Number Of Participants With Treatment-emergent Adverse Events (TEAEs)	First dose of study drug (Day 0) to End of Follow-up (Week 20 [8 weeks after EOT])	A TEAE was defined as any adverse event (AE) not present prior to exposure to eculizumab or any event already present that worsened in either intensity or frequency following exposure to eculizumab. A serious TEAE was defined as any event that resulted in death, was immediately life threatening, required inpatient hospitalization or prolongation of existing hospitalization, resulted in persistent or significant disability/incapacity, or was a congenital anomaly/birth defect. Related TEAEs were considered by investigators to be definitely, probably, or possibly related to administration of the study drug. Relationship is ordered as follows: unrelated, possibly related, probably related, or definitely related. TEAEs and TEAE severity were classified in accordance with the Medical Dictionary for Regulatory Activities (MedDRA) 13.0 dictionary.
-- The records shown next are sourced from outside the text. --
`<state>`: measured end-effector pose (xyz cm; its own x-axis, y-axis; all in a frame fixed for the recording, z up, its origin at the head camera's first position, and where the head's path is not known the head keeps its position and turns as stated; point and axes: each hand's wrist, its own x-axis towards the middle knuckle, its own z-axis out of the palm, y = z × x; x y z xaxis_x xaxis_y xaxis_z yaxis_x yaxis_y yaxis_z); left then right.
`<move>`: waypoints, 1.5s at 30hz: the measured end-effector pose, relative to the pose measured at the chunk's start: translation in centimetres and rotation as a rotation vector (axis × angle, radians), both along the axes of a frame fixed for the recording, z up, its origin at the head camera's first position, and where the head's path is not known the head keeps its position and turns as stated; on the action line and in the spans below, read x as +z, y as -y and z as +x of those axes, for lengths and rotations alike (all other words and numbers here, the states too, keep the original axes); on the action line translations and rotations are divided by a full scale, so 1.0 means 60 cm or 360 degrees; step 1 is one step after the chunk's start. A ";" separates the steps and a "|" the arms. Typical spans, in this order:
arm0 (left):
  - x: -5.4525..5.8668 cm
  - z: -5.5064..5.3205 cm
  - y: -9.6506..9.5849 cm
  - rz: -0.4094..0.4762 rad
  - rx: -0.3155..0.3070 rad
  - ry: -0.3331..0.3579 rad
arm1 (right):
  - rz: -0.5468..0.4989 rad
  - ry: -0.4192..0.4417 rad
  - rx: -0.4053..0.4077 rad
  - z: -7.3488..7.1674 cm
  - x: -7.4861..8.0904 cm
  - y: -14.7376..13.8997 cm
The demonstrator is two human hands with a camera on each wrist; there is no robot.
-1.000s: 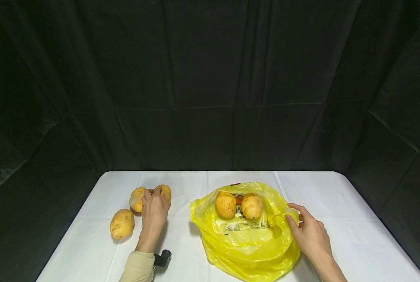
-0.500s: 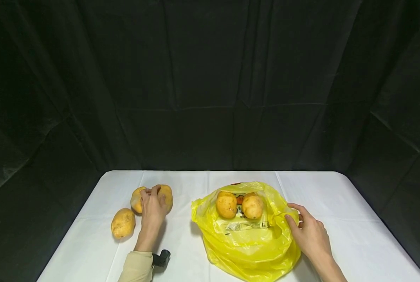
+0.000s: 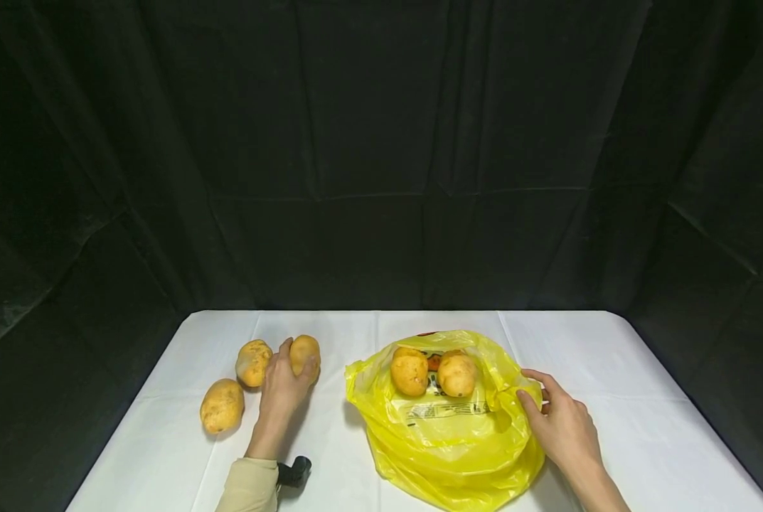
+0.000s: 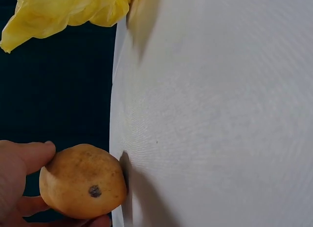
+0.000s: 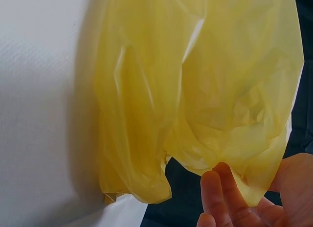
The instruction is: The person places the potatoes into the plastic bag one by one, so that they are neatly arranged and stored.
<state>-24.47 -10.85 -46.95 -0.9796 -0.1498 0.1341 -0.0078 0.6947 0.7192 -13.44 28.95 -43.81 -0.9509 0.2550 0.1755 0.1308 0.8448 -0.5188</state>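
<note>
My left hand (image 3: 283, 387) grips a potato (image 3: 305, 355) at the back left of the table. The left wrist view shows thumb and fingers round this potato (image 4: 84, 182), which has a dark spot on its skin. Just left of the hand lies a second potato (image 3: 253, 363), and nearer the front a third potato (image 3: 222, 406). With thumb and fingers my right hand (image 3: 565, 424) pinches the right edge of a yellow plastic bag (image 3: 451, 455). Inside the spread bag mouth sit two more potatoes, a left one (image 3: 409, 372) and a right one (image 3: 457, 374).
A white cloth (image 3: 349, 455) covers the table. Black curtains (image 3: 381, 156) stand behind it and along both sides. A dark device (image 3: 294, 471) is strapped to the left wrist, by a beige sleeve (image 3: 248, 485).
The left hand's fingers have drawn in from over the left potato, and the gripped potato has shifted slightly right. My right hand and the bag have stayed in place.
</note>
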 end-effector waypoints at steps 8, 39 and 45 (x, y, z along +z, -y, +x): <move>-0.001 0.003 0.002 0.0043 0.0026 -0.0062 | -0.0010 0.0006 0.0003 -0.001 0.001 0.001; 0.071 0.033 -0.006 0.0500 -0.0151 -0.0137 | -0.0007 0.0000 0.0010 0.000 -0.001 0.003; 0.081 0.041 -0.013 0.0557 -0.0199 -0.0144 | -0.0011 0.0009 0.0009 0.000 -0.001 0.002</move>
<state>-22.04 -10.07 -42.11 -0.9798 -0.0816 0.1827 0.1359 0.3987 0.9069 -13.45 28.84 -43.87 -0.9532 0.2509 0.1686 0.1290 0.8420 -0.5239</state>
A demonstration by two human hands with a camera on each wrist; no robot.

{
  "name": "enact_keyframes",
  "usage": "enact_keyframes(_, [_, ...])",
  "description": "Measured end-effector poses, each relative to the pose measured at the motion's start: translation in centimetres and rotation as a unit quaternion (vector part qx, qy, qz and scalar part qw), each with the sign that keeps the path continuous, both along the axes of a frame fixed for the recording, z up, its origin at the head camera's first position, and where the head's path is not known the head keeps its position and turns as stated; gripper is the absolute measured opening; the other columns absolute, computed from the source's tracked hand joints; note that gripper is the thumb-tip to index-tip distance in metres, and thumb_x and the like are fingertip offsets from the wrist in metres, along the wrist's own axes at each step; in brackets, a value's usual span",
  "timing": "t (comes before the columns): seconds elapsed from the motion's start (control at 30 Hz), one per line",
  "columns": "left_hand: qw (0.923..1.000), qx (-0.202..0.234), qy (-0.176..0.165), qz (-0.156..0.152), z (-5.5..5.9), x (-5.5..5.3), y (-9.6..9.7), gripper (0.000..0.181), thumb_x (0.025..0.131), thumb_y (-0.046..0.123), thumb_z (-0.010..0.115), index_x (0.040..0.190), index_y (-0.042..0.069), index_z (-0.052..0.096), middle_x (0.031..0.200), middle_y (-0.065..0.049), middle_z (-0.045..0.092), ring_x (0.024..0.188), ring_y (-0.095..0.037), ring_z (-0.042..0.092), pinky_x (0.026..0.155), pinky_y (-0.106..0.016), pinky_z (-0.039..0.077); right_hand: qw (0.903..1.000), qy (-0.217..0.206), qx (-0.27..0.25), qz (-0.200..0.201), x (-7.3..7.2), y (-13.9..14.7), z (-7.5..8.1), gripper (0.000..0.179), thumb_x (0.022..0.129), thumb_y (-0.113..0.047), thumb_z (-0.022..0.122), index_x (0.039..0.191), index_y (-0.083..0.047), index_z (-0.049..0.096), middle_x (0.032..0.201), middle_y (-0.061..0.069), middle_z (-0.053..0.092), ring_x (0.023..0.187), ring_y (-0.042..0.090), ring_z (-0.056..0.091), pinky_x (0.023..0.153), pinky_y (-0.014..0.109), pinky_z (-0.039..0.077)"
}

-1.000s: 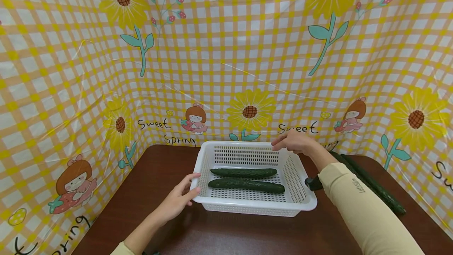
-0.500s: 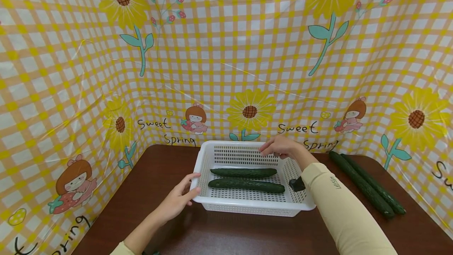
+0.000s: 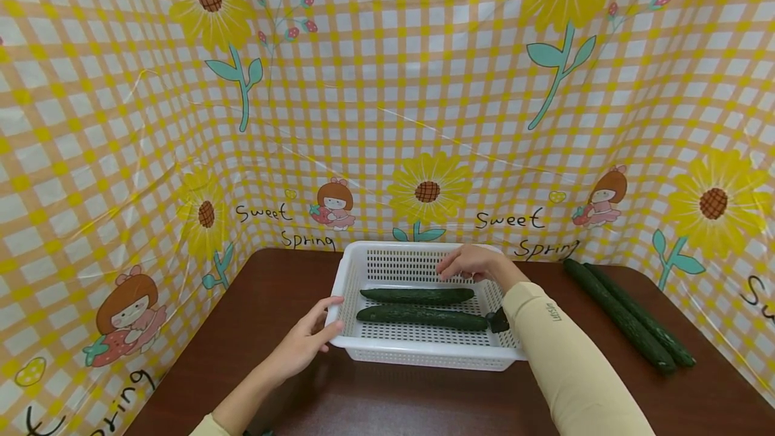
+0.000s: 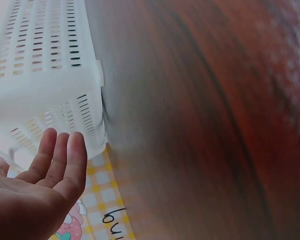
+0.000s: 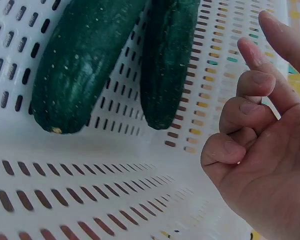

A summary of serious and all other non-serious AEs regardless of causality is located in the Reported Adverse Events module.
Concentration Of Plasma-free Hemoglobin At Baseline And Week 12	Baseline, EOT (Day 84 [Week 12]) or ET	Plasma-free hemoglobin was determined for each participant by using standard laboratory assays. The values of plasma-free hemoglobin were summarized by visit.
Change From Baseline In LDH Levels	Baseline, Weeks 1 to 12 or ET	Levels of LDH were determined by using standard laboratory assays. LDH values and the change of LDH from baseline were summarized by visit.